4 minute read

Medalling With My Food

CATCH OF THE DAY

Scallops FOR ALL SEASONS

BY TRACY STUART

46 ah! Spring 2022

MEDALLING WITH MY FOOD

Tracy is an Olympic medallist and has a Chef’s diploma from the Natural Gourmet Institute for Health and Culinary Arts.

One of the things that excited me most about moving to River John, was the ability to grow our own food in a little country garden. I soon discovered that if I used a larger lens, I could see there was much more potential for amazing fresh food just beyond our garden. In fact, a whole world of wild, freshly caught fish was minutes away in John Bay, with teams of fisherman working the seasons like clockwork to bring us tasty delights all year.

Being a newcomer, I had to learn what was in season at what time of year. The Northumberland Strait is unique (like all fishing zones), and the fresh catch is always changing. Luckily, I can rely on the locals to keep me apprised as to “what is what and who is who” in the fishing world. One of my favourite stories to tell my friends from away is one that could only happen in a small town, and it is the story that inspired this dish that has become a family and friends’ favourite. And so, the story goes: One day in early May, the sun was shining with good intensity, and John Bay was sparkling. It felt like a Sauvignon Blanc kind of day. I was done with the heavy red wines of winter and was ready for a crisp, tangy, refreshing white wine. So, I headed down to the NSLC to see what they had to fit the bill. The liquor store overlooks the bay, so I couldn’t help but wonder what the boats would be hauling into the dock that day. So naturally, after my usual greetings, I asked Peter, the manager at the time, what was in season. Without hesitation he proclaimed that scallops were the catch of the day. When I asked where I could get my hands on some, almost if by cue, the store door opened and a local fisherman entered the building. Peter says, “That guy should be able to help you.” He froze like a deer in headlights as we both stared in his direction. I explained that I’d come for a nice white wine for dinner;

I was told he might have some fresh scallops that would pair beautifully. I asked him where I should go to pick some up. To my surprise, he said, “Well, I’ve got some in my truck that I was going to cook up at the camp tonight.” Then he generously said I was welcome to have them.

I couldn’t believe my luck! At home, I skipped in the door with my white wine and two pounds of fresh scallops. My husband tilted his head with confusion, “What? Where did you...?” “Only in River John,” I told him, pleased as punch.

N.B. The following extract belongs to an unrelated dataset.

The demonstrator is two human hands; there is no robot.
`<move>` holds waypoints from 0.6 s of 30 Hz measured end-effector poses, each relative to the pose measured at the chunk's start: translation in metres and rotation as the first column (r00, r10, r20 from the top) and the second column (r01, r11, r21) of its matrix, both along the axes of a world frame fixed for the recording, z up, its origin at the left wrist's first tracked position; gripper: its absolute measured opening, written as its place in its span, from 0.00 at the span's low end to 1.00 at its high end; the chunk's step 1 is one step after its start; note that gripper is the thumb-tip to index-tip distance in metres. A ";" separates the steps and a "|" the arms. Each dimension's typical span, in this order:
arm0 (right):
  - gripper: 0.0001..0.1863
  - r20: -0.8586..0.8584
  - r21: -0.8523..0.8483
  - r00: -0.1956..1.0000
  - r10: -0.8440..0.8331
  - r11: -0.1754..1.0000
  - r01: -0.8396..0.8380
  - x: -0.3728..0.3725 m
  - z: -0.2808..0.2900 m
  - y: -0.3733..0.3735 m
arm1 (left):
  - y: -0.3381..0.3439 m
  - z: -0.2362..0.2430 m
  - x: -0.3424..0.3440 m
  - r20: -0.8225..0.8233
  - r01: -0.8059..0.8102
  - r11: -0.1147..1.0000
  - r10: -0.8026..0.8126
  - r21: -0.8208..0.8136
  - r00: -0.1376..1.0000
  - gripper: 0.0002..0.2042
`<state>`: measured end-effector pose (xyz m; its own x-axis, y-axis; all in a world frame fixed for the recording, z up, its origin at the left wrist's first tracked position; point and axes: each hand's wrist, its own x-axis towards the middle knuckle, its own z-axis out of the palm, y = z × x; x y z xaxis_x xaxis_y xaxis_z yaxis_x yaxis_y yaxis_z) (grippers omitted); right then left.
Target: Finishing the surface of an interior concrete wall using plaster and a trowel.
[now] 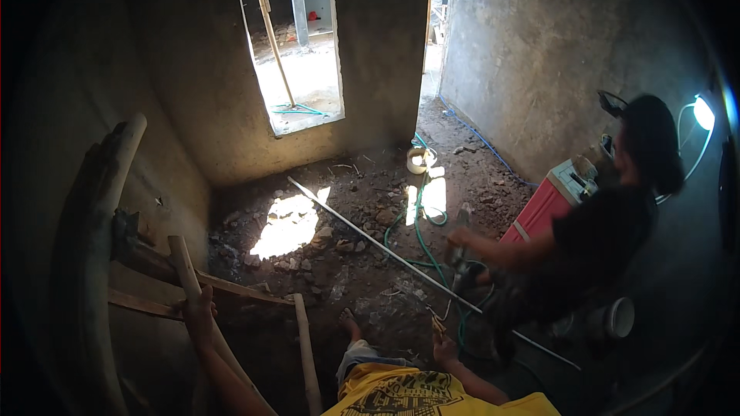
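My left hand (pixel 199 317) is wrapped round an upright round wooden pole (pixel 183 266), part of a rough timber frame beside the left wall. A wooden crossbar (pixel 247 287) runs right from there to a shorter post (pixel 305 347). Low in front of me, my right hand (pixel 445 349) is closed on a small hand tool (pixel 438 323) with a tan handle and a thin bent metal end. Its exact kind is too small to make out. My bare foot (pixel 351 320) shows on the dirt floor between my hands.
At right a co-worker (pixel 609 223) in dark clothes bends beside a pink-red box (pixel 532 204). A long pale pipe (pixel 385 249) and green hose (pixel 422 239) cross the rubble floor. A bucket (pixel 421 159) stands near the doorway; a lamp (pixel 704 112) glows at far right.
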<state>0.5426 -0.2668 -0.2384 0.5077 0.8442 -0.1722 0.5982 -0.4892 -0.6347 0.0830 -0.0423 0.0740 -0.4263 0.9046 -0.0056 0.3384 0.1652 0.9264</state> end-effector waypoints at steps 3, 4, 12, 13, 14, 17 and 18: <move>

This scallop recipe is super easy. It takes less than 15 minutes from idea to table. I encourage you to support our local fisherman this spring. There is nothing better than fresh homegrown and home-caught food. We are so lucky to have both available in our own back yard. cheers!

Seared Scallops with Avocado-Lemon Sauce

Serves 4 Prep Time: 10 mins | Cook Time: 5 mins

AVOCADO-LEMON SAUCE

2 medium avocados ¼ cup coconut cream (the top part of the coconut milk that has separated from the water) Juice from 1 large lemon 2 tbsp extra virgin olive oil 2 tsp toasted sesame oil ¼ jalapeño, seeded (optional) 1 clove garlic, peeled 2 tsp sea salt 1 tsp freshly ground pepper

SCALLOPS

12 large sea scallops Pinch of sea salt Pinch of pepper 1 tbsp avocado oil

GARNISH

4 radishes, thinly sliced in rounds 1 green onion, sliced in rounds Pinch of pea shoots per plate

INSTRUCTIONS

1. Sauce. Combine all the ingredients in a blender and blend until smooth and creamy. 2. Scallops. Pat dry and sprinkle with salt and pepper. Heat the avocado oil in a large sauté pan over high heat. Once the oil is shimmering, add the scallops, cook for two minutes, flip and cook for another two-to-three minutes (until golden brown). 3. Plate. Spoon a large dollop of the sauce on the top edge of the plate, then drag the bottom edge of the spoon through the sauce pulling it toward the bottom of the plate (imagine a paisley pattern). Add the scallops to the plate and garnish with the pea shoots being the final touch.